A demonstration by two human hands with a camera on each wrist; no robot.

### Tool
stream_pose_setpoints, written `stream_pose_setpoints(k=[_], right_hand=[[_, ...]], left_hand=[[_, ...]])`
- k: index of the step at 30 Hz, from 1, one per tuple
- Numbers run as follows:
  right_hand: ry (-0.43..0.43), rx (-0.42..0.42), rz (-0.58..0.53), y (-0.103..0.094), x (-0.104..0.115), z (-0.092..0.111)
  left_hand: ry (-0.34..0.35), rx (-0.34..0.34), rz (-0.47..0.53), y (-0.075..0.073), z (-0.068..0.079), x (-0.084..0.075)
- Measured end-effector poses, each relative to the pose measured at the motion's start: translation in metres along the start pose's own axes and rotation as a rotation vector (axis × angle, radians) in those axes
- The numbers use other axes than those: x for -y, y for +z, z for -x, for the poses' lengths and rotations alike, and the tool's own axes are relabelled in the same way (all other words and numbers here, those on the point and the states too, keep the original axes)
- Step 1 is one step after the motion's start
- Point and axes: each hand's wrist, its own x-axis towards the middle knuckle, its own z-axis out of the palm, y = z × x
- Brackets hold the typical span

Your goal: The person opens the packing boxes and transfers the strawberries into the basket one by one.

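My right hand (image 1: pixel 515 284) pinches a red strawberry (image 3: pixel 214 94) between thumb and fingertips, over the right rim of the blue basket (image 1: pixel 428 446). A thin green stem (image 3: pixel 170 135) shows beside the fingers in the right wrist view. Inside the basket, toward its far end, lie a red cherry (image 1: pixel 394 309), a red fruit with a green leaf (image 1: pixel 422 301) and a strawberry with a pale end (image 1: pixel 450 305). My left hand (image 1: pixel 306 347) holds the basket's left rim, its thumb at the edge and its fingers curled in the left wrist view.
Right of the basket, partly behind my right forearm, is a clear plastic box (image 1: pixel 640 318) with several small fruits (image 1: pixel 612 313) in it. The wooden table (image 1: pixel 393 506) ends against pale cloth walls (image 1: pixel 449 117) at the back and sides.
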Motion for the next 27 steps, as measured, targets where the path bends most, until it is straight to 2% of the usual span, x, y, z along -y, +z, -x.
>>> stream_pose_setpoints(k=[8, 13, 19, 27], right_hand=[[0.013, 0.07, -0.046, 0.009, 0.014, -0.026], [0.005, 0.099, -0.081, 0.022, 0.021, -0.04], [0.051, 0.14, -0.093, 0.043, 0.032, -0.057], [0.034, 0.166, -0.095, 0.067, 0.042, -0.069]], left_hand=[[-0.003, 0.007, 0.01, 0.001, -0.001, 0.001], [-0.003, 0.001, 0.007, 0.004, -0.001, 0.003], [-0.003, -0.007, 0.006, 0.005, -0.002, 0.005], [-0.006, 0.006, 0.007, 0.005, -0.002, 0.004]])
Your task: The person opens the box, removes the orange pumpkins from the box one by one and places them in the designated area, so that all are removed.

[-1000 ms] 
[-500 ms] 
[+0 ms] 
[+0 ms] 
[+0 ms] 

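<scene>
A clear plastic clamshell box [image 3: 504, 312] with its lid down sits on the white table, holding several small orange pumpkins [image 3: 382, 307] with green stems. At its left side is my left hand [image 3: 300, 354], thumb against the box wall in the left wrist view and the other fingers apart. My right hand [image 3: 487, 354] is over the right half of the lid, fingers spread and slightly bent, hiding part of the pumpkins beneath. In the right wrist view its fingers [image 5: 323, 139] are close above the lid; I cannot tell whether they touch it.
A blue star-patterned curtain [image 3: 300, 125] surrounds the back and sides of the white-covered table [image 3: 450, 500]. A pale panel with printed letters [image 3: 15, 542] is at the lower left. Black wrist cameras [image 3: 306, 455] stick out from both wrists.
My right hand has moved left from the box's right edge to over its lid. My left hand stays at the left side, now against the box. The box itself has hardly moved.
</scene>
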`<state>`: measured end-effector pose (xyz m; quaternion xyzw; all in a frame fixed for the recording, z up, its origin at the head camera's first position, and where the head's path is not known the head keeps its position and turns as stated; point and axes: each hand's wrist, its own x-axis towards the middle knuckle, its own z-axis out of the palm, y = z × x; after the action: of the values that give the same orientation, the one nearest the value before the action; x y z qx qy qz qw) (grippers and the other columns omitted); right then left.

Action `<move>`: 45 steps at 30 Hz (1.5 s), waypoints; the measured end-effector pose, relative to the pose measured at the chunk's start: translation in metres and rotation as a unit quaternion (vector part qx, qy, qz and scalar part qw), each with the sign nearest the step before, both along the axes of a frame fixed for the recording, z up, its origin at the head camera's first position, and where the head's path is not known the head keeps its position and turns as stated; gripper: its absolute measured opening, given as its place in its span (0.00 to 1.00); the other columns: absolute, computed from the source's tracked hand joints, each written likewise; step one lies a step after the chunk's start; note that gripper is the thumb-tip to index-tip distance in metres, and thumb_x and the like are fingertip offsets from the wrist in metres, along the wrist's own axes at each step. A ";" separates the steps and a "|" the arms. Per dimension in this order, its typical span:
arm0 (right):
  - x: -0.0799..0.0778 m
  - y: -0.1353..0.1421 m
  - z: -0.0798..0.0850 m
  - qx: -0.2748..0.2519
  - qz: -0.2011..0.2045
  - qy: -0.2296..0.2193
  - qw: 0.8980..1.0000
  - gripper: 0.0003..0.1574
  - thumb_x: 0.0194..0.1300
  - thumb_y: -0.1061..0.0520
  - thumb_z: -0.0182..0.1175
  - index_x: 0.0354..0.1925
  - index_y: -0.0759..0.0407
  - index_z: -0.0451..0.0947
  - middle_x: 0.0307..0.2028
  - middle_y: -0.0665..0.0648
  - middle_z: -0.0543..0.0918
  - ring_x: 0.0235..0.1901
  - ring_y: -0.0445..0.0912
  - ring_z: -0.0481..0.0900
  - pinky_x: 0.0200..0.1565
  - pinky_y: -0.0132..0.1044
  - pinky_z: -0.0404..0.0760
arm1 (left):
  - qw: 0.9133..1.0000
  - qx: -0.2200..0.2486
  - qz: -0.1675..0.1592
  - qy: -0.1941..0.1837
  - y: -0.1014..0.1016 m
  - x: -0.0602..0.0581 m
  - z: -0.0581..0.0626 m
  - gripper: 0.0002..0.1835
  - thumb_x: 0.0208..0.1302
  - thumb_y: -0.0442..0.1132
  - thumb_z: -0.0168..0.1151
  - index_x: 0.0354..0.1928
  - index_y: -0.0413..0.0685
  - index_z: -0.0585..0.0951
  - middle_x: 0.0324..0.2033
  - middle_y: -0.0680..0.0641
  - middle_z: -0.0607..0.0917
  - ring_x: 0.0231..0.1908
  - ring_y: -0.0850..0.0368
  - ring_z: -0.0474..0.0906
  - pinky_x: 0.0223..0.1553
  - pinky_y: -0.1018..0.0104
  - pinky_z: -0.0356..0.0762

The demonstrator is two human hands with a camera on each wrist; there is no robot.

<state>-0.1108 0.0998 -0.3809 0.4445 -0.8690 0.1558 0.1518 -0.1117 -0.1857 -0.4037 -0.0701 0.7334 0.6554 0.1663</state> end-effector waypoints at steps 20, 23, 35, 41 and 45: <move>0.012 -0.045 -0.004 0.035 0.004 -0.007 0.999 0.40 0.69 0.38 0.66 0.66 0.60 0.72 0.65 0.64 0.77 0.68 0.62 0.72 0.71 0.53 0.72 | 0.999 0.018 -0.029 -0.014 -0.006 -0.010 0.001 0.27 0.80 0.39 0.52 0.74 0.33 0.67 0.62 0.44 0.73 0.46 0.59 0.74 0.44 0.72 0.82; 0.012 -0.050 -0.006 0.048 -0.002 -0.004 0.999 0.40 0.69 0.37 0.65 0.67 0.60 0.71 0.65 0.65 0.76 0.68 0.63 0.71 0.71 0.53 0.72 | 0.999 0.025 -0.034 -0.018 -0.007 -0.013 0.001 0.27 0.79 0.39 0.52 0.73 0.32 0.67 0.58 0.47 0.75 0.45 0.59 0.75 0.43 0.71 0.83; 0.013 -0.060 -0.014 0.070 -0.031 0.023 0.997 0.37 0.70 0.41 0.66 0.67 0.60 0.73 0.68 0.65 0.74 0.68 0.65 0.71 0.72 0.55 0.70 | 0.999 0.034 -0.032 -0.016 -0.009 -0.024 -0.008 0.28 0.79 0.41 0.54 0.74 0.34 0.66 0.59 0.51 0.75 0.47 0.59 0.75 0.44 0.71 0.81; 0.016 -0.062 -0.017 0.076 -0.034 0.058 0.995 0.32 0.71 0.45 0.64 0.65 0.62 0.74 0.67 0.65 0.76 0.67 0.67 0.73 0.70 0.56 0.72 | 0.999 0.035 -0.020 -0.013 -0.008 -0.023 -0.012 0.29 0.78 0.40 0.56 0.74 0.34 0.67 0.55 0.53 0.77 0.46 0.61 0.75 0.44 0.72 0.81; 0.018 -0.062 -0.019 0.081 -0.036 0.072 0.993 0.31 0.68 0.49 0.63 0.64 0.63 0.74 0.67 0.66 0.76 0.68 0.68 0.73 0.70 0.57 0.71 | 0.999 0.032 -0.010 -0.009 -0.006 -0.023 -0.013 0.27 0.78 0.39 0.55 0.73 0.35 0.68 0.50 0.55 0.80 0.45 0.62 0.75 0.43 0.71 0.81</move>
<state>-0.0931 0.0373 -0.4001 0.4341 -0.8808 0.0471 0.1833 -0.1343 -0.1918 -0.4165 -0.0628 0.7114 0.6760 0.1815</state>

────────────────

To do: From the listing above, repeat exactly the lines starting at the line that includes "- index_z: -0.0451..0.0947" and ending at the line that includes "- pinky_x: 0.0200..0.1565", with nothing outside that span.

Response area:
  - index_z: -0.0451..0.0947
  - middle_x: 0.0307..0.2028
  - middle_y: -0.0665..0.0648
  - middle_z: -0.0543..0.0918
  - ring_x: 0.0235..0.1901
  - ring_y: -0.0445..0.0912
  - ring_z: -0.0481..0.0900
  - pinky_x: 0.0200..0.1565

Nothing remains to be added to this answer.